Em seguida ele correu para casa, para saber da filha, que faria aniversário no dia seguinte, e da esposa, que estava na escola. “Meu carro estava amassado com tijolos e pedras jogadas pelo vento. Corri à pé. Minha casa, que era perto do ginásio que foi destruído totalmente, foi destelhada. A empregada, estava abraçada à filha, embaixo da mesa da casa”, lembra, aliviado por todos estarem bem. E em seguida, vem o pesar pelos que não tiveram tanta sorte. “Tive amigos que perderam familiares, gente que perdeu muito”.
MEDO PERMANECE PARA QUEM VIVEU AQUELE DIA
Tereza não esconde o trauma daquele dia 22 de maio de 1992. A cada chuva que se forma, com nuvens mais pesadas, ela fica com medo, de que aquele dia se repita. “Isso acontece com todos que viveram aquele dia aqui. Todos têm trauma.
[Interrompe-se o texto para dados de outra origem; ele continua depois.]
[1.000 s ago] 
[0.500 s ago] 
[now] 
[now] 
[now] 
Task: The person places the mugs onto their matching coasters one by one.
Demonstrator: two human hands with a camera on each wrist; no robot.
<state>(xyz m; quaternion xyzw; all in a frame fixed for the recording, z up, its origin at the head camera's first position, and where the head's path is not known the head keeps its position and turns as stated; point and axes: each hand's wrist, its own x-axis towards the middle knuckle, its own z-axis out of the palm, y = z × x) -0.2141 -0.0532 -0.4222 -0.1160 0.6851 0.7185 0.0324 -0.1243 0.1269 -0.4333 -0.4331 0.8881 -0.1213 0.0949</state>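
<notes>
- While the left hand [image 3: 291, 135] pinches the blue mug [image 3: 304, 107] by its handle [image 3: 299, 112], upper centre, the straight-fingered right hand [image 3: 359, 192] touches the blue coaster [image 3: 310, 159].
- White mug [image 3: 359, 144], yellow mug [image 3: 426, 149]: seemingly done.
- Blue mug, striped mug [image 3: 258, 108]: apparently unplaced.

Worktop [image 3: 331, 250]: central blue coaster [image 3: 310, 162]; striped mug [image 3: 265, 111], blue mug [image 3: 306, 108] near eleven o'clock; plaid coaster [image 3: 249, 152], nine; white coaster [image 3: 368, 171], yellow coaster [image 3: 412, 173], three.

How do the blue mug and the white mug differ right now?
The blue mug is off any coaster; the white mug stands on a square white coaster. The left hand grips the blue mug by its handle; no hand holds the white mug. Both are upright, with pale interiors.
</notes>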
Tem gente que sei, tem diarreia quando vem temporal, tem gente que chega a ter tonturas”, conta.
O prefeito Dalton Moreira, mesmo dizendo que pessoalmente não ficou traumatizado, diz que foi uma experiência muito difícil. “Perdi familiares e amigos e até hoje tem muita preocupação. As pessoas nervosas e isso deixa a gente nervoso”, diz, sobre os dias de chuva pesada na cidade. “Eu não tive problemas com isso, não tenho medo. Mas muita gente fica assustada, sim. Minha esposa mesmo, quando o tempo fecha, sempre chama para irmos, todos, para casa. Quem tem acima dos 40 anos, se preocupa sim. Tempo fecha e todos ficam tensos”, diz.
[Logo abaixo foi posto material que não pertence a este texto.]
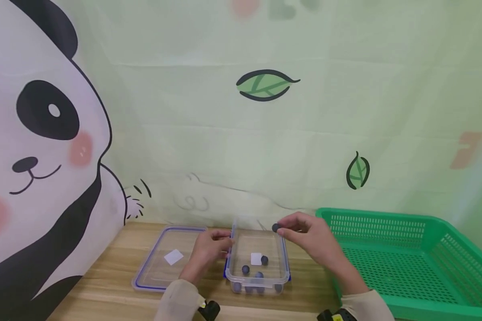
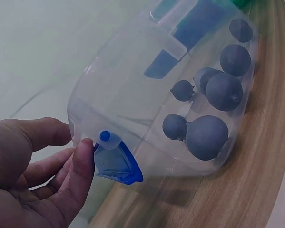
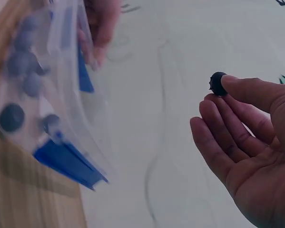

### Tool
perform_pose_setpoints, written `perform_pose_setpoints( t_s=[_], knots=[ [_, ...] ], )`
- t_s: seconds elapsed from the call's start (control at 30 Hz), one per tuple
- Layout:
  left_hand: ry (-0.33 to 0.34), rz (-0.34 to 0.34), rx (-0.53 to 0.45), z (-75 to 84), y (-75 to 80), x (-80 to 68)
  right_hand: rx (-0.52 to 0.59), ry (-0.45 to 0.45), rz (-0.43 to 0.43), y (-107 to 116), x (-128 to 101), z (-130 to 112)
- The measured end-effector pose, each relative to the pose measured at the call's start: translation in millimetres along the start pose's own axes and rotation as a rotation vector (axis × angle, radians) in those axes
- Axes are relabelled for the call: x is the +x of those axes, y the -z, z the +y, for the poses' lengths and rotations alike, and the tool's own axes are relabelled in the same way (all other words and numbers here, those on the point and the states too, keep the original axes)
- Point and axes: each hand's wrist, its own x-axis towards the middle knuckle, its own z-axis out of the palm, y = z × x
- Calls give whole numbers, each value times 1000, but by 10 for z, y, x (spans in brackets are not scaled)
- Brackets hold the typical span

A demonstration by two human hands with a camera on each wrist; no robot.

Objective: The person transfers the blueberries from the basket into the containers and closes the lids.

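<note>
My right hand (image 1: 316,238) pinches a dark blueberry (image 1: 275,228) between thumb and fingertips, above the far right corner of a clear plastic food container (image 1: 259,281). In the right wrist view the held blueberry (image 3: 218,84) shows its small crown. My left hand (image 1: 209,250) holds the container's left rim, thumb and fingers on either side of the wall near a blue side latch (image 2: 117,159). Several blueberries (image 2: 207,137) lie inside, mostly toward the near end, by a small white square (image 1: 256,259).
The clear lid (image 1: 154,270) with a blue seal and a white square lies left of the container on the wooden table (image 1: 104,285). A large green plastic basket (image 1: 385,213) stands at the right. Behind hangs a pale green cloth (image 1: 209,111) printed with a panda and leaves.
</note>
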Motion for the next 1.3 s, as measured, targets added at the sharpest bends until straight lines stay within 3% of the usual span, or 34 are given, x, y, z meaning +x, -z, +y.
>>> perform_pose_setpoints(
  t_s=[0.37,0.6,1.3],
  knots=[
    [-3,-5,3,15,8,-9,5,25,-97,-569,-4,168],
    [1,-14,24,2,7,-14,-72,38,-161,-803,-35,327],
    [13,-6,46,-3,6,-1,-165,58,-185,-876,-59,360]
  ],
)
João Batista de Arantes confessa que morre de medo de temporal até hoje. “É triste aquela lembrança. Vimos a morte de frente. A família toda. Foi desespero total”, justifica. Embora sempre bem humorado, João perde a graça quando o tempo fecha. “Vixi. Quando arma temporal, o medo é muito grande. Arma chuva e para mim é como se fosse acabar o mundo, de novo. Que Deus abençoe e aquilo não aconteça mais. Que nos deixe em paz, viver a vida”, resume.
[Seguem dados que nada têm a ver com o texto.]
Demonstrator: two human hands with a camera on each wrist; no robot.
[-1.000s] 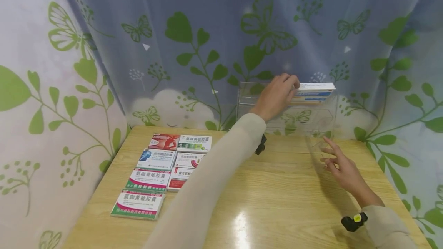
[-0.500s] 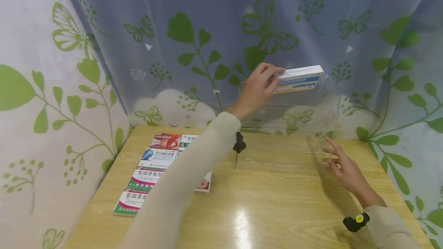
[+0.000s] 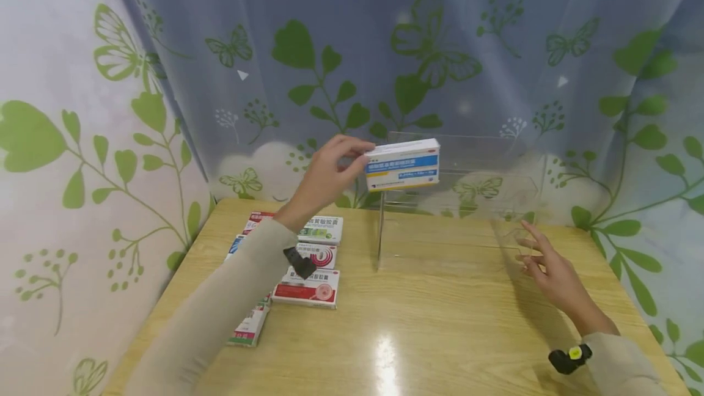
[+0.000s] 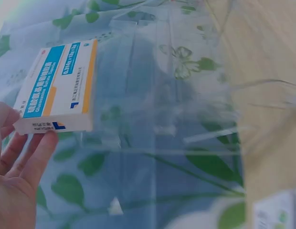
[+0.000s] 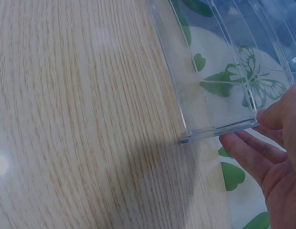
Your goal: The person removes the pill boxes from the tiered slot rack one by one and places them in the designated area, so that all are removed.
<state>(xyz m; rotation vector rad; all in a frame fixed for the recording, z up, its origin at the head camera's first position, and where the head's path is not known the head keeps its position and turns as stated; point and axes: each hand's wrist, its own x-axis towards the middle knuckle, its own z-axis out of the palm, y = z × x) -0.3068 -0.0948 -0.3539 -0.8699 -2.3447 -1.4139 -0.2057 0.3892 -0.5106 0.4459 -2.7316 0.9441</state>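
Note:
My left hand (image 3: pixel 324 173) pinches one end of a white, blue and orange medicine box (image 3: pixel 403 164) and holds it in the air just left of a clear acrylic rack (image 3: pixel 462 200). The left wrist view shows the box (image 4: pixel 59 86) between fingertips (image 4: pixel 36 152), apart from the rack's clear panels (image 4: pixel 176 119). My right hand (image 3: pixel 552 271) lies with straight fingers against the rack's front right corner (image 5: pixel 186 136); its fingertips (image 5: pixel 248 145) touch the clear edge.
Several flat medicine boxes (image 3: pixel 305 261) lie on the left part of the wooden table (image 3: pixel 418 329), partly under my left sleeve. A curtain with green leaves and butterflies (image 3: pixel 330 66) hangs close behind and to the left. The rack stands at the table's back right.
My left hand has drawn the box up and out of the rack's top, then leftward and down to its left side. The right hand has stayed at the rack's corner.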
Polako da Autopeças também procura num pouco de humor relativizar o trauma que o episódio deixou na cidade. “Eu digo, de brincadeira, que o pessoal de Borrazópolis tem medo até de vento de ventilador”, brinca. E já em seguida, fala sério de novo. “Depois daquele dia, se o tempo muda, ficamos mais atentos, mais tensos. Muita gente ficou em choque naquele dia e até hoje, várias pessoas se assustam com qualquer temporal”, analisa.